§ **BRIEF**:
From start to end, write out the following data exactly, apart from its images.
"""
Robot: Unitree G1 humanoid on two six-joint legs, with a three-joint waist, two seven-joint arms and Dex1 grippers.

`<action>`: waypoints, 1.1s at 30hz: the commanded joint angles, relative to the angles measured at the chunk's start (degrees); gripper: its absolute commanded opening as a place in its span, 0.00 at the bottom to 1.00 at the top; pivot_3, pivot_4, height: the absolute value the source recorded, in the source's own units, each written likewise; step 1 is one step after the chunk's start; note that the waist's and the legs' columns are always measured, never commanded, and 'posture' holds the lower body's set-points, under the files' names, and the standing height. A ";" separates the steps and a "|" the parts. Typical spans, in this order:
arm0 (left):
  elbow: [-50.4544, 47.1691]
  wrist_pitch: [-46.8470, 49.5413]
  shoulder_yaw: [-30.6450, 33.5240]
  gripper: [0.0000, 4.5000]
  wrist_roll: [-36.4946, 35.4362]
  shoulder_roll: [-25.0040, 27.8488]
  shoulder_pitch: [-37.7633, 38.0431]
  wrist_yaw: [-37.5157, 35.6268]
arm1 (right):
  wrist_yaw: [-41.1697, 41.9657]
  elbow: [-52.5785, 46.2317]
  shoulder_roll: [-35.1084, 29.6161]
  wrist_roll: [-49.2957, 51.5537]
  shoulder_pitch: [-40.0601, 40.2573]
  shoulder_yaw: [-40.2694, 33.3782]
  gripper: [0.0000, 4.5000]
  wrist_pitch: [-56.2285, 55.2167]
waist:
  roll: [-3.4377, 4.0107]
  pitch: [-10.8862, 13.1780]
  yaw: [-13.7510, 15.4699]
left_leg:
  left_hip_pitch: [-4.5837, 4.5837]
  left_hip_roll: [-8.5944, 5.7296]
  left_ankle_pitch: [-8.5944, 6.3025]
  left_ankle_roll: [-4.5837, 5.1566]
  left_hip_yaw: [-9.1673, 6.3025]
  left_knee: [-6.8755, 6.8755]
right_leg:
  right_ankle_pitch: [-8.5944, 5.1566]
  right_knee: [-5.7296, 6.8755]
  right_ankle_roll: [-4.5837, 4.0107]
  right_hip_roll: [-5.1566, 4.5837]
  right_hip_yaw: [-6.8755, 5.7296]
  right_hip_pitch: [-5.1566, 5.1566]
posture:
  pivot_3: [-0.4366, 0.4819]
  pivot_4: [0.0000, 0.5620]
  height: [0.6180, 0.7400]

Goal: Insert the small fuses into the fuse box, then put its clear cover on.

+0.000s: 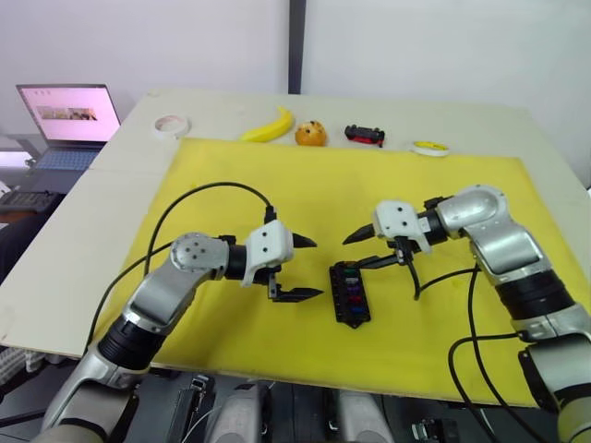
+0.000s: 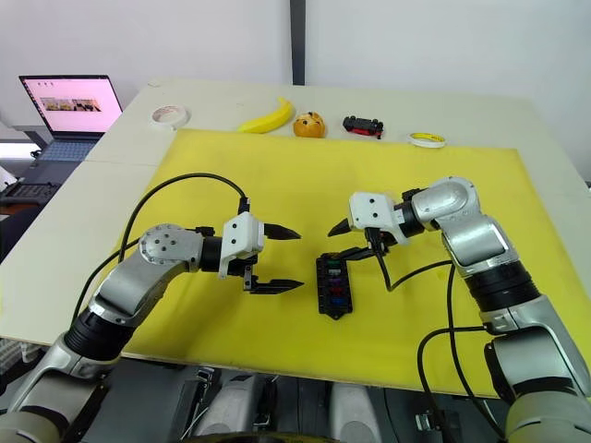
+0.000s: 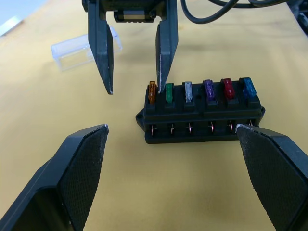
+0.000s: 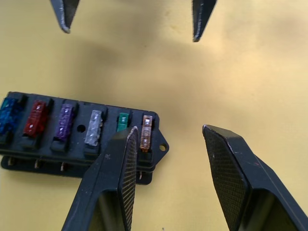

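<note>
Fuses [image 3: 199,91] all six seated in fuse box [image 1: 351,293], near centre of yellow mat [image 1: 305,185]; order orange, green, grey, purple, red, blue. Clear cover [image 3: 79,52] lies on mat beyond right gripper in left wrist view, apart from box. Cover likely light, thin, rigid, slippery; best pinched across long edges. Left gripper [image 1: 303,269] hovers left of box, fingers wide, empty. Right gripper [image 1: 365,249] hovers at box's far end, arm bent inward, fingers spread, empty.
</note>
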 commanded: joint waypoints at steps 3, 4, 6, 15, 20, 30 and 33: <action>-0.49 -1.34 1.10 1.00 0.19 -0.01 0.04 -0.06 | 2.45 -1.53 -1.52 2.23 -1.39 -2.09 0.51 0.98 | 0.00 0.00 0.00 | 0.00 0.00 0.00 -0.01 0.00 0.00 | 0.00 0.00 0.00 0.00 0.00 0.00 | 0.48 0.27 1.00; -0.37 -1.41 1.10 1.00 0.22 -0.03 -0.03 -0.08 | 2.53 -1.83 -1.59 2.72 -1.37 -2.44 0.51 1.64 | 0.00 0.00 0.01 | 0.00 0.00 0.00 0.00 0.00 0.00 | 0.00 0.00 0.00 0.00 0.00 0.00 | 0.48 0.27 1.00; -0.11 -1.58 1.11 1.00 0.28 -0.05 -0.18 -0.15 | 2.46 -2.44 -1.71 3.87 -1.32 -3.21 0.51 3.00 | 0.00 0.00 0.01 | 0.00 0.00 0.00 -0.01 0.00 0.00 | 0.00 0.00 0.00 -0.01 0.00 0.00 | 0.48 0.27 1.00; 1.48 -2.70 0.83 1.00 -0.51 -1.23 -0.79 -1.32 | -1.84 -6.41 1.24 12.53 7.05 -9.62 0.21 9.12 | -0.02 -0.01 0.12 | 0.00 0.00 -0.01 0.02 -0.01 0.01 | 0.00 0.00 0.00 -0.04 0.00 0.01 | 0.48 0.27 1.00; 3.11 -3.34 0.72 1.00 -1.03 -2.60 -1.90 -3.02 | -5.47 -4.22 3.65 12.94 9.90 -11.13 0.01 7.70 | -0.01 -0.01 0.00 | 0.00 0.00 -0.01 0.01 -0.01 0.01 | 0.00 0.03 0.00 -0.02 0.00 0.00 | 0.48 0.27 1.00; 5.60 -3.88 0.42 1.00 -1.25 -4.28 -3.81 -6.60 | -7.07 -4.47 3.86 13.81 12.32 -11.63 0.01 7.85 | 0.00 -0.02 0.00 | 0.01 0.00 -0.01 0.01 -0.01 0.01 | 0.00 0.03 0.00 0.02 0.00 0.00 | 0.48 0.27 1.00; 6.23 -4.30 0.28 1.00 -0.47 -4.59 -4.03 -6.79 | -7.18 -4.66 3.76 13.91 12.47 -11.61 0.01 7.97 | 0.00 -0.02 0.02 | 0.01 0.00 -0.01 0.02 -0.01 0.01 | 0.00 0.04 0.00 0.03 0.00 0.00 | 0.48 0.27 1.00</action>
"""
§ **ANSWER FOR THIS EXERCISE**:
Robot: Unitree G1 humanoid on two six-joint legs, with a three-joint waist, two seven-joint arms and Dex1 grippers.

`<action>`: waypoints, 1.1s at 30hz: the commanded joint angles, relative to the angles measured at the chunk's start (degrees); gripper: its absolute commanded opening as a place in its span, 0.00 at the bottom to 1.00 at the top; pivot_3, pivot_4, height: the absolute value the source recorded, in the source's own units, each written likewise; step 1 is one step after the chunk's start; note that the waist's and the legs' columns are always measured, never commanded, and 'posture' holds the lower body's set-points, under the files' names, and the standing height. A ";" separates the steps and a "|" the parts. Typical spans, in this order:
arm0 (left):
  elbow: [-50.4544, 47.1691]
  wrist_pitch: [-46.8470, 49.5413]
  shoulder_yaw: [-30.6450, 33.5240]
  gripper: [0.0000, 4.5000]
  wrist_roll: [-36.4946, 35.4362]
  shoulder_roll: [-25.0040, 27.8488]
  shoulder_pitch: [-37.7633, 38.0431]
  wrist_yaw: [-37.5157, 35.6268]
arm1 (right):
  wrist_yaw: [-41.1697, 41.9657]
  elbow: [-52.5785, 46.2317]
  shoulder_roll: [-35.1084, 29.6161]
  wrist_roll: [-49.2957, 51.5537]
  shoulder_pitch: [-40.0601, 40.2573]
  shoulder_yaw: [-40.2694, 33.3782]
  gripper: [0.0000, 4.5000]
  wrist_pitch: [-56.2285, 55.2167]
waist:
  roll: [-3.4377, 4.0107]
  pitch: [-10.8862, 13.1780]
  yaw: [-13.7510, 15.4699]
left_leg:
  left_hip_pitch: [-4.5837, 4.5837]
  left_hip_roll: [-8.5944, 5.7296]
  left_ankle_pitch: [-8.5944, 6.3025]
  left_ankle_roll: [-4.5837, 5.1566]
  left_hip_yaw: [-9.1673, 6.3025]
  left_knee: [-6.8755, 6.8755]
right_leg:
  right_ankle_pitch: [-8.5944, 5.1566]
  right_knee: [-5.7296, 6.8755]
  right_ankle_roll: [-4.5837, 4.0107]
  right_hip_roll: [-5.1566, 4.5837]
  right_hip_yaw: [-6.8755, 5.7296]
  right_hip_pitch: [-5.1566, 5.1566]
posture:
  pivot_3: [-0.4366, 0.4819]
  pivot_4: [0.0000, 0.5620]
  height: [0.6180, 0.7400]

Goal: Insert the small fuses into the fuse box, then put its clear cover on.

+0.000s: 
+0.000s: 
+0.000s: 
+0.000s: 

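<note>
Fuses [image 3: 199,91] all six seated in fuse box [image 1: 351,293], near centre of yellow mat [image 1: 305,185]; order orange, green, grey, purple, red, blue. Clear cover [image 3: 79,52] lies on mat beyond right gripper in left wrist view, apart from box. Cover likely light, thin, rigid, slippery; best pinched across long edges. Left gripper [image 1: 303,269] hovers left of box, fingers wide, empty. Right gripper [image 1: 365,249] hovers at box's far end, arm bent inward, fingers spread, empty.
</note>
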 commanded: joint waypoints at steps 3, 4, 6, 15, 20, 30 and 33: <action>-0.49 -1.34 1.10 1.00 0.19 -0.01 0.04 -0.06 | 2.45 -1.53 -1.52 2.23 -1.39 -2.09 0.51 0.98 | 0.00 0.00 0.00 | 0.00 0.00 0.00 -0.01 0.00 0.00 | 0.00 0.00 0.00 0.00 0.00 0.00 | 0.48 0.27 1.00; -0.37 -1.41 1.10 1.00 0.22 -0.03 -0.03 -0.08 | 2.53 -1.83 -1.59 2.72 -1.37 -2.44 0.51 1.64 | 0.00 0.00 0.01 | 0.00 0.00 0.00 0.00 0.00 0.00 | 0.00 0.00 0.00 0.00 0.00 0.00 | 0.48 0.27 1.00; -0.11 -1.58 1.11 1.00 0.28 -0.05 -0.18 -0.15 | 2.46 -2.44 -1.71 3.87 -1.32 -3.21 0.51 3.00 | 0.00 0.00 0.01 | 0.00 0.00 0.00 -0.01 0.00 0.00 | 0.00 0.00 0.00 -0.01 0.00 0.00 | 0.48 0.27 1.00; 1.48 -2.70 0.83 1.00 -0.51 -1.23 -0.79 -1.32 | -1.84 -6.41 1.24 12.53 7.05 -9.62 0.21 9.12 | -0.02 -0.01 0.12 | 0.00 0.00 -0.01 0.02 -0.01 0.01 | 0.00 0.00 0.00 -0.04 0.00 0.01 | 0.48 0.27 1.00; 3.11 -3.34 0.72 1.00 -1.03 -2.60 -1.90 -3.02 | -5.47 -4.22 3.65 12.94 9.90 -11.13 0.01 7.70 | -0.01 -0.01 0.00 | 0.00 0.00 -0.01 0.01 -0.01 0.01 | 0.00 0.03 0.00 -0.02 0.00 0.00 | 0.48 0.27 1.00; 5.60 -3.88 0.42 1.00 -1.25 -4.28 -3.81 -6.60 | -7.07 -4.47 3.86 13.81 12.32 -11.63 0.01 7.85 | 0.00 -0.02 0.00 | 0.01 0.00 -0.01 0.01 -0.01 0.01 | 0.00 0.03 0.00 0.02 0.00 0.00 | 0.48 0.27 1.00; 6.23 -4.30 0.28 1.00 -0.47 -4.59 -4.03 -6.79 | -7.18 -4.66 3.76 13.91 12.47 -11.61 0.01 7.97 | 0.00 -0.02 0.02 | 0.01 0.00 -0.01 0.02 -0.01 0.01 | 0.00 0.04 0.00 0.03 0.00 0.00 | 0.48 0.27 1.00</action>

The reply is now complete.